Problem to work on: In the material below, find every line containing the string "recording" and return it.

*** Opening of Data extract ***

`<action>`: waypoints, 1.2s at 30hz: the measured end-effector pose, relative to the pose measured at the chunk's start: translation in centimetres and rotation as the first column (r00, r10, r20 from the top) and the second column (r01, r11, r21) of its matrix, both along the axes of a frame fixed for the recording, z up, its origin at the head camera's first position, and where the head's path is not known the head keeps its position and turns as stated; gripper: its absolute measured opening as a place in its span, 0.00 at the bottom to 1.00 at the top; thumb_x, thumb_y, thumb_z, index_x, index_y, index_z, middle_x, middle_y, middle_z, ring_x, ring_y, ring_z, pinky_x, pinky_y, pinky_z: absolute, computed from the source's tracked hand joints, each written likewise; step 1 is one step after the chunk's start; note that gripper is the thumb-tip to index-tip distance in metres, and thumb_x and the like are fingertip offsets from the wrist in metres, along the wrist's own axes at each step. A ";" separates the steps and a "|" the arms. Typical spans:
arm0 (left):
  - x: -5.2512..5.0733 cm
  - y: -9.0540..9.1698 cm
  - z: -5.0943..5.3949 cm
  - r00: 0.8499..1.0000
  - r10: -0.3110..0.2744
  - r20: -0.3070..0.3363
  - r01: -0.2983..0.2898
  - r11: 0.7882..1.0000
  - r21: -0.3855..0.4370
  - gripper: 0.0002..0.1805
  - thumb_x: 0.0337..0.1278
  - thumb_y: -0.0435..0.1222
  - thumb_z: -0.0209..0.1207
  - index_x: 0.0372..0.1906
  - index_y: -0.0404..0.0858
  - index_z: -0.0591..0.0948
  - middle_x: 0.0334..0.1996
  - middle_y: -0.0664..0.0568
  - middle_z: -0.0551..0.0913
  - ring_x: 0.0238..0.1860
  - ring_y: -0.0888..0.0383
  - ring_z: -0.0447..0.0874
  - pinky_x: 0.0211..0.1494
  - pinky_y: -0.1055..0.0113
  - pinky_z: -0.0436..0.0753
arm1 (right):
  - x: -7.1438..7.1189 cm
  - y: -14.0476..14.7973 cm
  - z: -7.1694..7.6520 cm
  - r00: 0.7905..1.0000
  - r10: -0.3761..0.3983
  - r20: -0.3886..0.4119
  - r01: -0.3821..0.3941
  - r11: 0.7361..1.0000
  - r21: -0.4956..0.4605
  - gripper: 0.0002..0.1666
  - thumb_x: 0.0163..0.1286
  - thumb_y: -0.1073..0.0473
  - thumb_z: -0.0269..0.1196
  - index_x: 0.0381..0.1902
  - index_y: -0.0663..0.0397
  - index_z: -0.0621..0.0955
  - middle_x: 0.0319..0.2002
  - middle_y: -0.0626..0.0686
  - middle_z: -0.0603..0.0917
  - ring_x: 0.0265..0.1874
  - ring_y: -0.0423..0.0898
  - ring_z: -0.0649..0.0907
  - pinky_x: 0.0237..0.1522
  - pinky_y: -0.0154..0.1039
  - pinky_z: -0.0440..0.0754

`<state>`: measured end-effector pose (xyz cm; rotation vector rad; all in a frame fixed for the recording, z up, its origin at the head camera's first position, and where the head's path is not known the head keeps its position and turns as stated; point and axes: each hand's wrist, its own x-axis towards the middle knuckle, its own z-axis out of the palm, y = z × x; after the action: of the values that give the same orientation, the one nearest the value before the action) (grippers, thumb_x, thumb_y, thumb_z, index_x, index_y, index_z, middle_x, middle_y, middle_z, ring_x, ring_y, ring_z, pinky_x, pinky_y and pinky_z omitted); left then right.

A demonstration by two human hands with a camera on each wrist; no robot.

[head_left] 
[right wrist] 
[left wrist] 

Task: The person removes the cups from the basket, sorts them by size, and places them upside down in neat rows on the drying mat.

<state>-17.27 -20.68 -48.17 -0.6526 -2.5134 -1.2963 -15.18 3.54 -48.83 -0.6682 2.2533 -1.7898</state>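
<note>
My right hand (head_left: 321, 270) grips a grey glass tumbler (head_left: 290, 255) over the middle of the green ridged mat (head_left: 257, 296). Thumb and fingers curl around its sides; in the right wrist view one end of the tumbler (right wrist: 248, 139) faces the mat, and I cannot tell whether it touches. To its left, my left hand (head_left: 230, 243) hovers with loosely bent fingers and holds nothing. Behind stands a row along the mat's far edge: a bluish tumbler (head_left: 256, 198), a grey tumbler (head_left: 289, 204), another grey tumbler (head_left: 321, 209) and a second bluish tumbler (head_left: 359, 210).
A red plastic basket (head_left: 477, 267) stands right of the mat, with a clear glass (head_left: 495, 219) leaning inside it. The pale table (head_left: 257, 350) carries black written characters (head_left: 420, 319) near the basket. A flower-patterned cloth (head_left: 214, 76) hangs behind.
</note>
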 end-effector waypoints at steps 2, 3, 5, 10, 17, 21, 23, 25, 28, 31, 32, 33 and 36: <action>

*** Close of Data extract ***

Exercise answer:
`<action>`: waypoints, 1.2s at 30hz: the measured end-effector pose, relative to the pose measured at the chunk's start: translation in centimetres and rotation as the first column (r00, r10, r20 from the top) and the second column (r01, r11, r21) of its matrix, both along the axes of a frame fixed for the recording, z up, its origin at the head camera's first position, and where the head's path is not known the head keeps its position and turns as stated; gripper: its absolute measured opening as a place in its span, 0.00 at the bottom to 1.00 at the top; thumb_x, thumb_y, thumb_z, index_x, index_y, index_z, middle_x, middle_y, middle_z, ring_x, ring_y, ring_z, pinky_x, pinky_y, pinky_z: absolute, computed from the source's tracked hand joints, each written likewise; step 1 is one step after the chunk's start; note that gripper is the thumb-tip to index-tip distance in metres, and thumb_x and the like are fingertip offsets from the wrist in metres, along the wrist's own axes at each step. A ";" separates the steps and a "|" the arms. Typical spans:
`<state>`: measured end-effector pose (xyz cm; rotation vector rad; all in a frame fixed for the recording, z up, its origin at the head camera's first position, and where the head's path is not known the head keeps its position and turns as stated; point and axes: each hand's wrist, its own x-axis towards the middle knuckle, its own z-axis out of the palm, y = z × x; after the action: of the values that give the same orientation, the one nearest the value before the action) (grippers, thumb_x, thumb_y, thumb_z, index_x, index_y, index_z, middle_x, middle_y, middle_z, ring_x, ring_y, ring_z, pinky_x, pinky_y and pinky_z omitted); left then right.

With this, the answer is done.